各州の利益、関心事というのは例えば、東部ドイツのザクセン州やブランデンブルク州などにとっては地元で生産される褐炭を今後も発電に使えるかどうかという問題であり、唯一の緑の党の州首相を抱くバーデン・ヴュルテンベルク州では陸上の風力発電を大幅に増やせるかどうかに関心が集まっている。バイエルン州にとっては予備の発電所として新しいガス発電所の建設が実現するかどうかが重大問題である。2015年以降多くの原発が廃止になるバイエルン州では、予備の発電所なしでは冬場の安定した電力供給ができなくなる可能性があるためだが、民間の電力会社は莫大な投資を必要とする予備の発電所の建設は経済的に割りが合わないとして乗り気ではない。そのため国の助成策の必要性が論議されている。連邦政府、各州首相はドイツ連邦ネット・エージェンシー(Bundesnetzagentur) と協議して、予備の発電所問題を含めた電力安定に関する大枠を来年2013年上半期までに決めることを今回の「エネルギー・サミット」で決定した。また、再生可能エネルギーが増えるにつれ電力料金が値上がりするという現行の再生可能エネルギー優先法を改正する必要があるという点で、「エネルギー・サミット」の参加者の意見は一致したという。どのように改正されるかは明らかにされていないが、ドイツの総選挙は来年秋に予定されているため、現メルケル政権に残された時間は少ない。

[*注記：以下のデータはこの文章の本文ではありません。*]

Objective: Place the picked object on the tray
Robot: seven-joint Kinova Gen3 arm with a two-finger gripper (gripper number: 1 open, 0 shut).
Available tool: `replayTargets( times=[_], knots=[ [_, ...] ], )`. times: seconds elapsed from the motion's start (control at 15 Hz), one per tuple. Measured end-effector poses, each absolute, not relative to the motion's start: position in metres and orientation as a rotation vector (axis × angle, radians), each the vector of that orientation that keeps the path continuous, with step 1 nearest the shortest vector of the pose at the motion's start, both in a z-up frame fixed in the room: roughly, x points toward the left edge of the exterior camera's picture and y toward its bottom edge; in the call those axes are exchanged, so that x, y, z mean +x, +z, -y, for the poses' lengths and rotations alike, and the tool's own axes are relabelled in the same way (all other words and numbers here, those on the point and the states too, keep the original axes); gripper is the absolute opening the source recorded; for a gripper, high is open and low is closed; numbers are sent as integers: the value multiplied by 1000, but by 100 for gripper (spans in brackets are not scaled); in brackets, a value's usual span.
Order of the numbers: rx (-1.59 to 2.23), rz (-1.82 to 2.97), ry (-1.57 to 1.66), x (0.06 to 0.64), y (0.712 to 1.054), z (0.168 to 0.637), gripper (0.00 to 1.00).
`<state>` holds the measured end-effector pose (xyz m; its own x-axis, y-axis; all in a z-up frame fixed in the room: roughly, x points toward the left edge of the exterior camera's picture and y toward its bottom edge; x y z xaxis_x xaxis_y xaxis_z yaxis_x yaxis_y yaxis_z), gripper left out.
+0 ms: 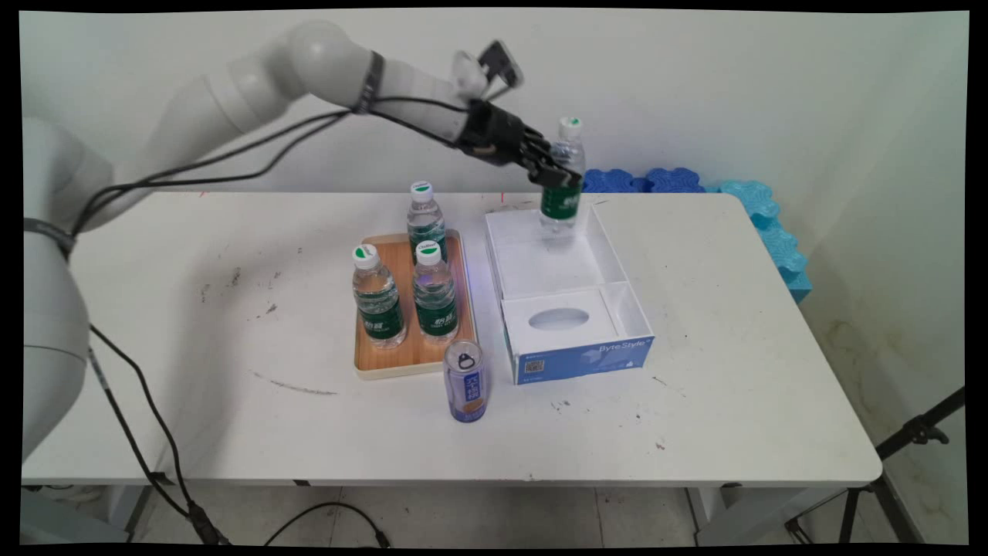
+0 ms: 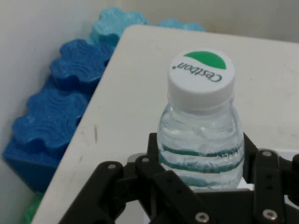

11月2日にベルリンの首相官邸で開かれた「エネルギー・サミット」の報道からは、ドイツの責任ある政治家たちが懸命に脱原発という困難な課題と取り組む真摯な姿勢が伝わってくる。「脱原発を疑いはじめたドイツ」という雰囲気でないと思うのだが、どうだろうか。少なくとも私は「ドイツの脱原発は一歩一歩前進している」と思うのである。

4 Responses to 前進する脱原発

  1. みづき says:

    ドイツは南北で主要エネルギーの種類が違うこと、
    州で自給自足したいという意識が強いこと
    など、勉強になりました。

    ドイツでは、かなり具体的な話を進めていて
    確実に脱原発が進んでいるのに、日本のメディアは
    どうしてネガティブな報道ばかりするのでしょうね。
    ほんとにイヤになってしまいます。

    • じゅん says:

      みづきさん、コメントありがとうございました。日本のメディアがドイツの脱原発についてネガティブな報道をするのは、原発推進派の影響なのでしょうか? 早く再生可能エネルギーに変わった方が、人間の生命も生活も守れ、雇用も増える可能性があると思うのですが。ドイツの政治家も産業界もエネルギー革命に一生懸命取り組んでいるのに、それを伝える報道はあまりないのかしら。

  2. koba says:

    http://www3.nhk.or.jp/news/web_tokushu/1129.html
    雑草から燃料を作る日本の知恵。
    原発に変わるエネルギー、世界の知恵を出し合えば、前進すると、思うのですが。
    ドイツは哲学しながら石橋を叩いて渡るので、脱原発はやり遂げると思います。
    それが不屈のゲルマン魂。次世代の勝者はドイツ?

    • じゅん says:

      コメント、ありがとうございました。ドイツは哲学しながら石橋を叩いて渡る、いいですね。そういう場合ばかりでもないと感じることもありますが、政治家や社会の要人たち、一般の人たちに「原発は人間的な生活とは相容れない」という意識が強くあることに希望を持っています。「意思あるところに道あり」です。